Rather than taking the file extension and mapping that to a decompressor function (https://github.com/golift/xtractr/blob/main/files.go#L34), it may be more robust to read the first few bytes of a file and match against a list of known file signatures.
For example, a ZIP file will start with one of these set of bytes (represented in hex):
50 4B 03 04
50 4B 05 06 (empty archive)
50 4B 07 08 (spanned archive)
Another example with RAR file with .gz extension,
if we use the common linux command file (which uses these file signatures), we can see it correctly identifies the .gz file as a RAR file despite having the .gz ending:
file "/downloads/xxx.gz"
/downloads/xxx.gz: RAR archive data, v5
When Unpackerr tries to decompress this file, we can see it tries to use the gzip decompression function:
[ERROR] 2025/07/06 23:14:43.058115 handlers.go:216: Extraction Failed: xxx: gzip.NewReader: gzip: invalid header
If we read the first few bytes of this file, it's clear that the file is a RAR file based on the signature:
xxd -l 16 "/downloads/xxx.gz"
00000000: 5261 7221 1a07 0100 bd33 4e2f 1001 050c Rar!.....3N/....

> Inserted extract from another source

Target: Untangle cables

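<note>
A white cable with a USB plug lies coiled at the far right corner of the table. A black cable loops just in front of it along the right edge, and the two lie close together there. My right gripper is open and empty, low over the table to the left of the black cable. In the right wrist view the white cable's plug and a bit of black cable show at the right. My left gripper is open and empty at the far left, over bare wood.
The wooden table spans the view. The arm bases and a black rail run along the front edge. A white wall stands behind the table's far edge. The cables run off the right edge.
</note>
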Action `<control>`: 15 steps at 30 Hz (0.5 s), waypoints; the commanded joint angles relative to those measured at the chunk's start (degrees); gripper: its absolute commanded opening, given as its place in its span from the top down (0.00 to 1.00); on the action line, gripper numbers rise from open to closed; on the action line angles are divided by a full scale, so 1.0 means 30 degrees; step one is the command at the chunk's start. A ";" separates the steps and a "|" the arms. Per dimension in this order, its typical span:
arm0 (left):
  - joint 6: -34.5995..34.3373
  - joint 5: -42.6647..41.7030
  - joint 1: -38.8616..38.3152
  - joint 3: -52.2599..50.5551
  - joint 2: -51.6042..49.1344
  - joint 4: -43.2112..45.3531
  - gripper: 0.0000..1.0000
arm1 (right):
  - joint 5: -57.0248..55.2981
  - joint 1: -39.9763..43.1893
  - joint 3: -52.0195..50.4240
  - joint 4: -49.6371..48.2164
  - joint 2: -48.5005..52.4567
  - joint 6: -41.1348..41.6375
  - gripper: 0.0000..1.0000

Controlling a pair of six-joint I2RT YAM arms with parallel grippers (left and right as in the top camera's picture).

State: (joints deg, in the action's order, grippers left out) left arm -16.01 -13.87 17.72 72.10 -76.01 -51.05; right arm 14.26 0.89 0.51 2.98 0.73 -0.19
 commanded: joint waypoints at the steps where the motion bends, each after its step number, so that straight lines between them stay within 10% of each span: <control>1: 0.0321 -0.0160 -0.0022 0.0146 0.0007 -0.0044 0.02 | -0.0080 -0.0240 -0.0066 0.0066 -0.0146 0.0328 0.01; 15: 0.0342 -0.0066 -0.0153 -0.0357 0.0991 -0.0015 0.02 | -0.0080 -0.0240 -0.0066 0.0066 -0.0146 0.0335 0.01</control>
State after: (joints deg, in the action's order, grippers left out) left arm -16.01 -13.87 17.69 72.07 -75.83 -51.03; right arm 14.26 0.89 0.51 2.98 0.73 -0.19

(If you search 52 61 on the wikipedia page I linked before, you can see it maps to "Roshal ARchive compressed archive v5.00 onwards[24]" aka RAR)
I think the best action would be:
- Try and read the first 16 bytes of a file and match it with a lookup table of signatures that map to the decompressor function. If exists, then great, use it!
- If the signature is not in the table, fall back to parsing the file extension as we currently are doing.